Lors d'un rassemblement du Rassemblement national à Mâcon le 1er mai, Jordan Bardella a vivement critiqué la candidature des ministres sortants, affirmant qu'ils n'ont pas leur place dans la future élection présidentielle. 'On ne reconstruit pas un pays avec ceux qui l’ont détruit,' a-t-il déclaré, pointant du doigt Gabriel Attal, Édouard Philippe et Bruno Retailleau.
'Vous ne devriez pas vous présenter à la présidentielle', a insisté Bardella, en s'adressant directement aux ministres qui ont renforcé la politique d'Emmanuel Macron. Comme l'a rapporté BFMTV, Bardella a fustigé leur prétention de revenir sur leurs actions passées.

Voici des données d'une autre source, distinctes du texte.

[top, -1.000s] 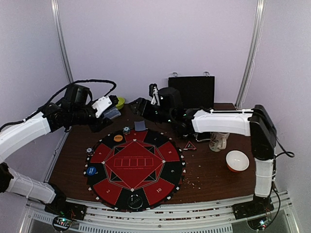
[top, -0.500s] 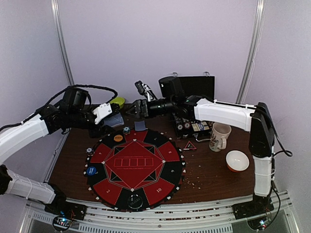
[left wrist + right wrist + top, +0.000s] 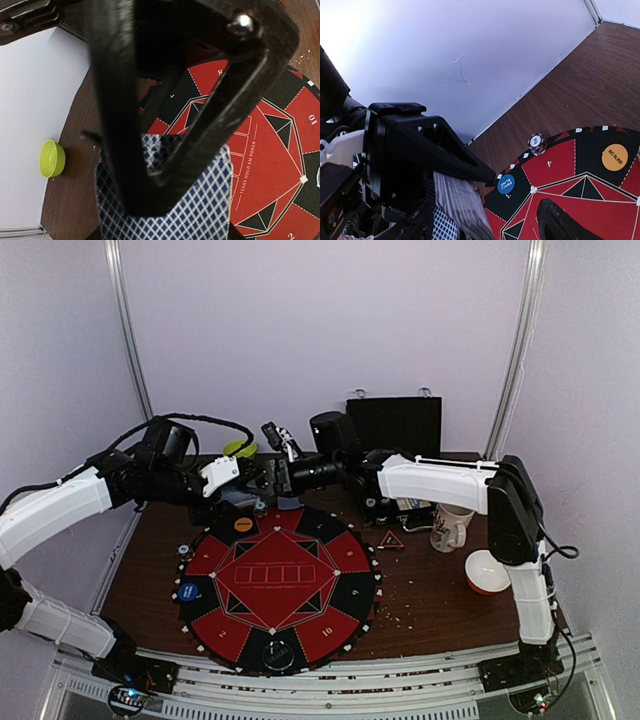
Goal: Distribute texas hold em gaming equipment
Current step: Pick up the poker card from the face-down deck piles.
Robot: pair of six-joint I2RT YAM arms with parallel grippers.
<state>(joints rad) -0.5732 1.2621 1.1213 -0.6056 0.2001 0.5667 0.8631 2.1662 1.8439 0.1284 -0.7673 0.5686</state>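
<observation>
1. The overhead view shows both arms meeting above the far left part of the table (image 3: 430,605), over the far edge of the round red and black mat (image 3: 275,580).
2. The left end effector (image 3: 150,200) is clamped on a deck of cards (image 3: 200,212). Its wrist view shows the blue-checked back pinched between the black fingers, above the mat's far left rim.
3. The right end effector (image 3: 482,215) is spread wide. The deck's edge shows between its fingers, close to one of them, but contact cannot be told.
4. Only the right wrist view shows the lettering on the mat's pieces: a blue disc (image 3: 506,184) and an orange disc (image 3: 614,157), with a striped chip (image 3: 536,143) at the rim.
5. Only the overhead view shows the triangle (image 3: 390,539), just right of the mat and near a mug (image 3: 452,527).
6. A green bowl (image 3: 51,158) sits at the far left.
</observation>
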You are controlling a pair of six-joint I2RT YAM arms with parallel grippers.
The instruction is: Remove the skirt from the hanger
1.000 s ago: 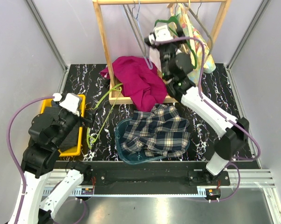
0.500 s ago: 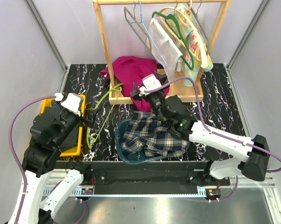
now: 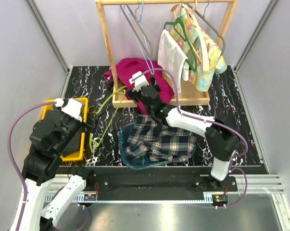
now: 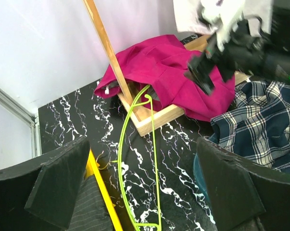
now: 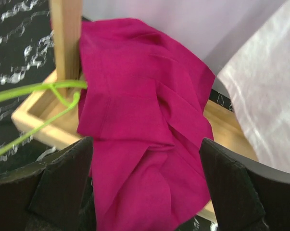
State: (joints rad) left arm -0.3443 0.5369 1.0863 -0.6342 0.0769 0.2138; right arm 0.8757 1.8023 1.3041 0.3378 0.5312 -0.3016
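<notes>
A magenta garment [image 3: 157, 72] [image 4: 169, 62] [image 5: 145, 110] lies crumpled over the wooden rack's base, on no hanger. A lime green hanger [image 3: 104, 120] [image 4: 152, 159] [image 5: 34, 96] lies on the table, its hook at the rack post beside that garment. A white garment [image 3: 172, 57] [image 5: 265, 96] hangs on a dark green hanger [image 3: 183, 33] on the rail. Which of the two is the skirt I cannot tell. My right gripper [image 3: 141, 95] [image 5: 147, 192] hovers open just in front of the magenta cloth, holding nothing. My left gripper [image 3: 89, 122] [image 4: 145, 192] is open and empty above the lime hanger.
The wooden rack [image 3: 106, 48] also carries a floral garment [image 3: 205, 53] and bare grey hangers [image 3: 140, 29]. A plaid shirt [image 3: 159, 137] [image 4: 265, 120] lies on a teal hanger [image 3: 130, 161] at the front. A yellow tray [image 3: 82, 154] with dark striped cloth sits by my left arm.
My right arm has swung down from the hanging clothes at the rail to the magenta garment on the rack base, its jaws opening wider. The hanging clothes have swung. The left arm stays put.
</notes>
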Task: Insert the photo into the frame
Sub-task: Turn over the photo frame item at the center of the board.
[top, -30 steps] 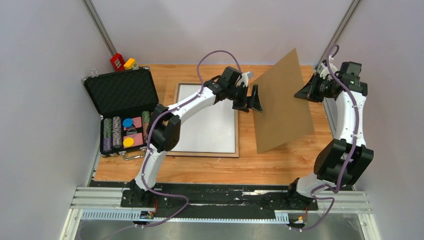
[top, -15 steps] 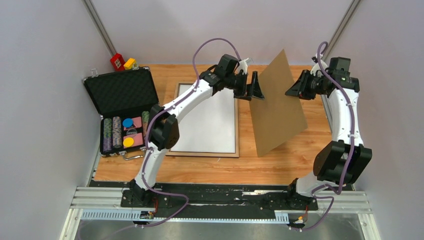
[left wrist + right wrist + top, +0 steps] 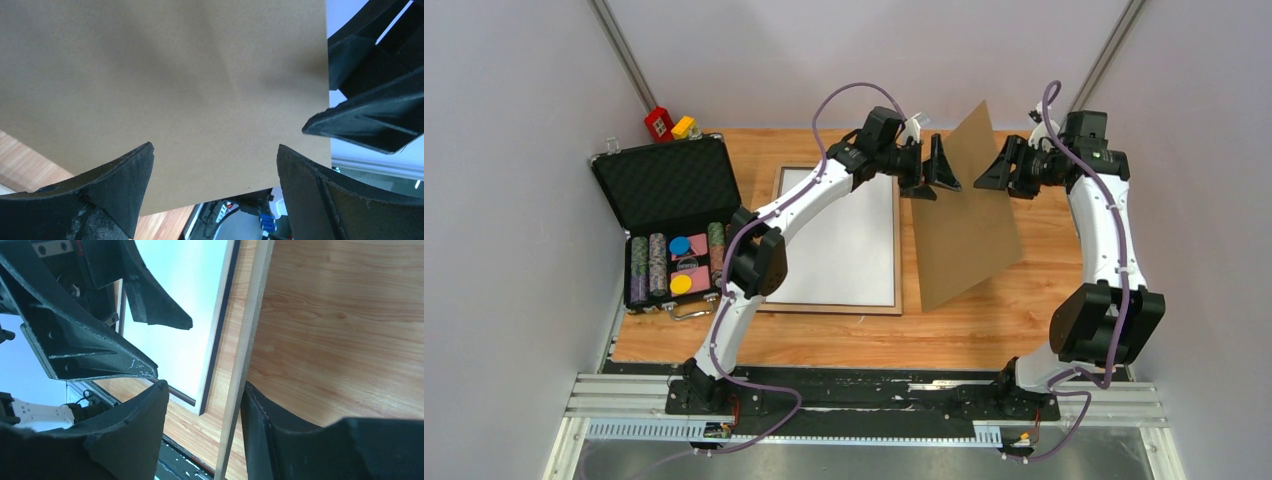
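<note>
Frame (image 3: 900, 250) lies flat on the table (image 3: 1024, 330), left of centre, white face up, long axis 12-to-6. Backing panel (image 3: 964, 235) stands tilted at its 3 o'clock. Left gripper (image 3: 934, 175) has its fingers fully spread by the panel's top. Right gripper (image 3: 996, 170) has its fingers apart around the panel edge, not clamping. Risk: nothing grips the panel, so it could topple or land skewed across the frame.
</note>
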Tool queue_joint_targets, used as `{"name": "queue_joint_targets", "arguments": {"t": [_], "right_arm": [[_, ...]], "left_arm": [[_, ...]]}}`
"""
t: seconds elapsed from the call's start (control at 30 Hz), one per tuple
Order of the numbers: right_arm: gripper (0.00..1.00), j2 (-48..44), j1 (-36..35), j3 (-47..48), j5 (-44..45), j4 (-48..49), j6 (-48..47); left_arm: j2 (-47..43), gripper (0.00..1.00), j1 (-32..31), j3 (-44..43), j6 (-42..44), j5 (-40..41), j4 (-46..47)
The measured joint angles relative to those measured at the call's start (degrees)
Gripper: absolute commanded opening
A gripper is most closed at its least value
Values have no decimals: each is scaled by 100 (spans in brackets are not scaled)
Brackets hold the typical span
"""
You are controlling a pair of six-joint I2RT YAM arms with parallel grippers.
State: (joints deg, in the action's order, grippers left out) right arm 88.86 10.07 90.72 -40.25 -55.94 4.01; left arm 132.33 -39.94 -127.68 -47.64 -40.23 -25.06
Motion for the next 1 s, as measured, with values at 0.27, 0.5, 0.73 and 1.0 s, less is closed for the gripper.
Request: {"name": "queue_joint_targets", "arguments": {"t": [0.27,0.5,0.73,1.0], "right_arm": [[56,0,-330,155,-232,7,-2],[57,-9,-553,170,-538,26,-4],[58,-79,-706,170,-719,28,-9],[59,-153,-911,170,-828,50,-28]], "left_arm": [[-7,100,2,-22,-299,-20,181],[-138,100,81,125,-343,7,203],[-612,100,297,431,-310,37,181],[-1080,100,424,431,-234,116,170]]}}
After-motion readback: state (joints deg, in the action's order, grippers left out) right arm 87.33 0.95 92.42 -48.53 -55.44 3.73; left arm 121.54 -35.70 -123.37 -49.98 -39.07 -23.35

Il a poursuivi en déclarant: 'Comment Messieurs Attal, Philippe et Retailleau, responsables de la mise en œuvre des politiques de Macron depuis une décennie, peuvent-ils se présenter devant les Français avec l'intention de changer de cap ?' Selon lui, leur conviction serait mal placée, et il les a incités à solliciter pardon au peuple français pour les conséquences néfastes de leurs décisions.
Présente à ses côtés, Marine Le Pen a également pris la parole pour souligner l'importance d'une rémunération équitable pour le travail. 'Chacun a droit à une vie décente,' a-t-elle affirmé, résonnant avec les préoccupations économiques croissantes des électeurs. Sur le plan économique, elle a mis en avant une approche équilibrée, ni totalement libérale ni complètement étatique, en réponse aux critiques au sujet des bénéfices accumulés par TotalEnergies. Le Pen a jugé nécessaire de taxer les 'surprofits', tandis que Bardella a mis en garde contre la création de nouveaux impôts.
Cette divergence au sein du RN sur le sujet des taxes sur les multinationales démontre la complexité croissante du débat économique au sein du parti, un débat que les leaders tentent de naviguer avec prudence.